水も滴るいい女を目指します
嫌な予感はしていた。
マリエ様だけならまだしもスチュアート様とエリック様とも関わる機会が増えた。
3人とも廊下ですれ違えば話しかけてきてくれるし、上位貴族の中でもさらに上位である3人とお近づきになりたい人は大勢いるだろう。

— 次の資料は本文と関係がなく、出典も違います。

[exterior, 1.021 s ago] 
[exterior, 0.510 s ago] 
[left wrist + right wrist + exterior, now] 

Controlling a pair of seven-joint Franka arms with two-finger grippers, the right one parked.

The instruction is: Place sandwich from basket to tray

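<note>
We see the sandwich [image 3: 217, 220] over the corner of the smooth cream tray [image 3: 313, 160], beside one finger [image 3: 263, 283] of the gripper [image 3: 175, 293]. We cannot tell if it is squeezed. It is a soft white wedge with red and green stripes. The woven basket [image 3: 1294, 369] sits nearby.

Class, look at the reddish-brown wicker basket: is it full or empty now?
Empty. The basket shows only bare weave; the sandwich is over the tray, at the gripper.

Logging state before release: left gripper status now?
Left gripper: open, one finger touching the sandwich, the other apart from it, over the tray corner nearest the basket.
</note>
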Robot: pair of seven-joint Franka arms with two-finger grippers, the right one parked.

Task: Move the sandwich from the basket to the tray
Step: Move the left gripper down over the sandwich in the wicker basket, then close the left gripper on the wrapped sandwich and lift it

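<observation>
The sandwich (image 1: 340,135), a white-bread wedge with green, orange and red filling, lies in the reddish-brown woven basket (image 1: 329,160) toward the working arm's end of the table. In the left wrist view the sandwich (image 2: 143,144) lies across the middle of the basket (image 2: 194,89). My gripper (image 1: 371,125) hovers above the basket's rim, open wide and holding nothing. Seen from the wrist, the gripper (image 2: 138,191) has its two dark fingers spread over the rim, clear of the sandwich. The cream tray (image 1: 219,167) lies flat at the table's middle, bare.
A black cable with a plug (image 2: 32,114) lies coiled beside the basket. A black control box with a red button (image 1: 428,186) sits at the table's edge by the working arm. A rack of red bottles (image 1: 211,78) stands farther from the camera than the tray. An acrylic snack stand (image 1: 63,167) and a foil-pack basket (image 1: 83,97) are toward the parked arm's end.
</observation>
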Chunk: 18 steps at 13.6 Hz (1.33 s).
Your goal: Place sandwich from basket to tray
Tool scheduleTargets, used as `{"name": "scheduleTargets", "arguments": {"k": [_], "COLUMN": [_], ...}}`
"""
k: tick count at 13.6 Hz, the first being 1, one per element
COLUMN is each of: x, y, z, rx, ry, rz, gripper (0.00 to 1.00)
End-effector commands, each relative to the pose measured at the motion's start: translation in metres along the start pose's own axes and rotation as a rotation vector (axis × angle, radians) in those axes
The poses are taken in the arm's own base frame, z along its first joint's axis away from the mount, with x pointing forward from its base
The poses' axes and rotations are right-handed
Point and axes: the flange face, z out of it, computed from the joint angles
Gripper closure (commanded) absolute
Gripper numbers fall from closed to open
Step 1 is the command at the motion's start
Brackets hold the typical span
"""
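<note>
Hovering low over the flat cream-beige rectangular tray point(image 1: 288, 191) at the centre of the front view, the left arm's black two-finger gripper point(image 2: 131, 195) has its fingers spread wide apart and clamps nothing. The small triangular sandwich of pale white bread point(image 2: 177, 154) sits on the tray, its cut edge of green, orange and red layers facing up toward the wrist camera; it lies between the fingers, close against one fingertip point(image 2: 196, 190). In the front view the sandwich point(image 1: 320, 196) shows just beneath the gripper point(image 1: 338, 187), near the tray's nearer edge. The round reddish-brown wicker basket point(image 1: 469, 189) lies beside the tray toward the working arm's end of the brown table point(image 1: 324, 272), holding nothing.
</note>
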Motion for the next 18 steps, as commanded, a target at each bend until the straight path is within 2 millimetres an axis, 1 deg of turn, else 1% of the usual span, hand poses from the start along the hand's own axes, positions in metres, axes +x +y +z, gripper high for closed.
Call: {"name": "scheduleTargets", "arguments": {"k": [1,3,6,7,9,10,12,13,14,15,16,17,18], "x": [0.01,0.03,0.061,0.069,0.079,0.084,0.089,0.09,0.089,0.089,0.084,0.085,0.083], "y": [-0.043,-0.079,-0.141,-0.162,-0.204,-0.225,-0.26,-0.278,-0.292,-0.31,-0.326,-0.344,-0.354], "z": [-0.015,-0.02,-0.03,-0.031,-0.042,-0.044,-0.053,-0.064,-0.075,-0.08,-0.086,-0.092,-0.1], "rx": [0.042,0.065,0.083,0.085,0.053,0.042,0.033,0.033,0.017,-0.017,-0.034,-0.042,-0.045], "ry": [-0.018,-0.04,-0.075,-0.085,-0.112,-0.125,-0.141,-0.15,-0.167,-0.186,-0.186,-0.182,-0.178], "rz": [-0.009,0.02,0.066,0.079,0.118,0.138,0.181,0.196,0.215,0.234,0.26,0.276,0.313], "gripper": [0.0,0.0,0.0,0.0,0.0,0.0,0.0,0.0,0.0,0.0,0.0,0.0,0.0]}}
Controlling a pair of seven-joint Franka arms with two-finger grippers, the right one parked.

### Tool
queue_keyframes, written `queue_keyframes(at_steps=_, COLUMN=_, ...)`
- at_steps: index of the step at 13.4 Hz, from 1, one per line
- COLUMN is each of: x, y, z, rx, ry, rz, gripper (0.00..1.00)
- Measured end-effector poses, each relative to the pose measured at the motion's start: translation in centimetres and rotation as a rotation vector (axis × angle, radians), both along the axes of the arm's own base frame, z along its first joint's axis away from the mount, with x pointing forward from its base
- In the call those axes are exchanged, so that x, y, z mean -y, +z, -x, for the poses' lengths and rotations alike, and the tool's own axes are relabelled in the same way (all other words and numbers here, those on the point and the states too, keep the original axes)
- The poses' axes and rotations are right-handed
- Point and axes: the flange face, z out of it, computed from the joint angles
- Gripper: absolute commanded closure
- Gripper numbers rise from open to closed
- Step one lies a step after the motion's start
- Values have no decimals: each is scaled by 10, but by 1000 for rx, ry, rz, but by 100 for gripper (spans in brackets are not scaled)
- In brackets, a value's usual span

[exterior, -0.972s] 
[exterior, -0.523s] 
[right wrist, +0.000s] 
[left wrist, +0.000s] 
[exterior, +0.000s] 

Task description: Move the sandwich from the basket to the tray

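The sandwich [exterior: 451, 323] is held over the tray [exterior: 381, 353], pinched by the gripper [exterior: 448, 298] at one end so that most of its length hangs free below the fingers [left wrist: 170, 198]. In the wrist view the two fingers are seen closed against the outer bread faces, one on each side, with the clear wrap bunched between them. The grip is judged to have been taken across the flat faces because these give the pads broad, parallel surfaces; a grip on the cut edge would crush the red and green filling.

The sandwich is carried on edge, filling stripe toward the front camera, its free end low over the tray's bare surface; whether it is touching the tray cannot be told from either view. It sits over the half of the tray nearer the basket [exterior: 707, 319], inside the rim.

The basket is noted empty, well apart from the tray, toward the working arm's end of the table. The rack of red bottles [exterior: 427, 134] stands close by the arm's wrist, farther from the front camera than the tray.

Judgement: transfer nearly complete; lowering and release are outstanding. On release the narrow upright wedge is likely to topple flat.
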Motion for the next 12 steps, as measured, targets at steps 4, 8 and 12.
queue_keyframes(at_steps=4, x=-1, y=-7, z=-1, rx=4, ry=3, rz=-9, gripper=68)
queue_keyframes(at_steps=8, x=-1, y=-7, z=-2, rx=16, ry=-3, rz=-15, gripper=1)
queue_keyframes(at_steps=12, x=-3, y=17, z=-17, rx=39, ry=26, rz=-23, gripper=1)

だからといって3人と別れた途端に上から大量の水が降ってくるとは誰も思わなかった。
しかも
「クスクス」「愛人の娘ごときが調子にのるから」
「いい気味ね」「濡れ鼠ね」「殿下だけでは飽き足らずエリック様たちにも手を出すとか最低」
妬みつき。
大勢の生徒たちがこちらを見ているが誰も助けようとしない。
そういえば父が言ってたな、妬みには開き直るしかないって。
綺麗に見える角度なら熟知している。
女の武器として使えるものは何でも磨けと母が言っていたから。
完璧に綺麗に見える角度で結んでいた髪をほどき、かきあげる。
ザワザワとしているが気にしないで彼女たちを見上げる。
「負け犬の遠吠え」
大勢の父の愛人たちに絡まれて育ったてきたのだ。
これぐらいで女は勝ち抜けないと知っている。
他人を蹴落とすのも大切かもしれないが、それ以上に自分を磨かなくてはいけない。
こんな騒ぎを自ら起こす時点でマイナスだ。
そんな女に負けはしない。
不敵に微笑みその場を立ち去る。
これも母から教わったものだ。
女として母以上に優れている人を私は知らない。
平民から伯爵夫人になったのだ。
そして私を産んでいる。
悪女と言われるのなら悪女と言われた母の仕草を真似しよう。
言動による問題は起こさないようにしよう。
私はマクレル伯爵家の役に立つのだ。
学園は4年間しっかり通ってみせる。
その日のことは学園にすぐ噂として広まったらしい。
マリエ様が私の部屋に乗り込んできた。
「サラ様!お怪我はありませんか?!」
私の顔をペタペタ触りながら確認する。
「意味不明な女どもに水をかけられて殴られたと」
うん、殴られてはいないよ。
「マリエ様、大丈夫ですよ。殴られてはいません」
それでもまだ確認したりないのか、次は私の体をペタペタする。
マリエ様の突入に驚いていたケティも復活して紅茶とお菓子を持ってきてセットしていた。
「マリエ様落ち着いて。紅茶の準備ができましたから」
「あら、ごめんなさい。紅茶いただくわ」
そう言って席に座るマリエ様はさすが侯爵令嬢だ。
姿勢、仕草なにもかも美しい。
「私も個人で調べて見たのですが、サラ様の噂を流しているのはヘルデル伯爵令嬢ね。そして、その噂を広げているのが私の敵でもあるオトレッメ子爵令嬢ね」
私との情報に間違いがないか確認するマリエ様。
「私の敵?」
マリエ様の敵にケンカ売る人がいるのだろうか。
「確認したらね、オトレッメ子爵令嬢はスチュアート様に有る事無い事を吹き込んでいたの」
フフッという声とともに黒い笑みが浮かんでいる。
「子爵令嬢ごときが私に喧嘩を売ったのよ。それにサラ様は私の友達よ、味方の敵は当たり前だけど敵でしょう」
楽しそうだ。
「これは追加情報ですが、どうやらヘルデル伯爵令嬢とオトレッメ子爵令嬢が手を組んだみたいよ」
えっ、面倒くさい。
顔に出さないように頑張って我慢する。
「だから全力で潰しましょう?」
マリエ様恐い。
マリエ様が動き出しました。
サラのメインヒーローとマクレル伯爵家の方々も参戦してほしいです。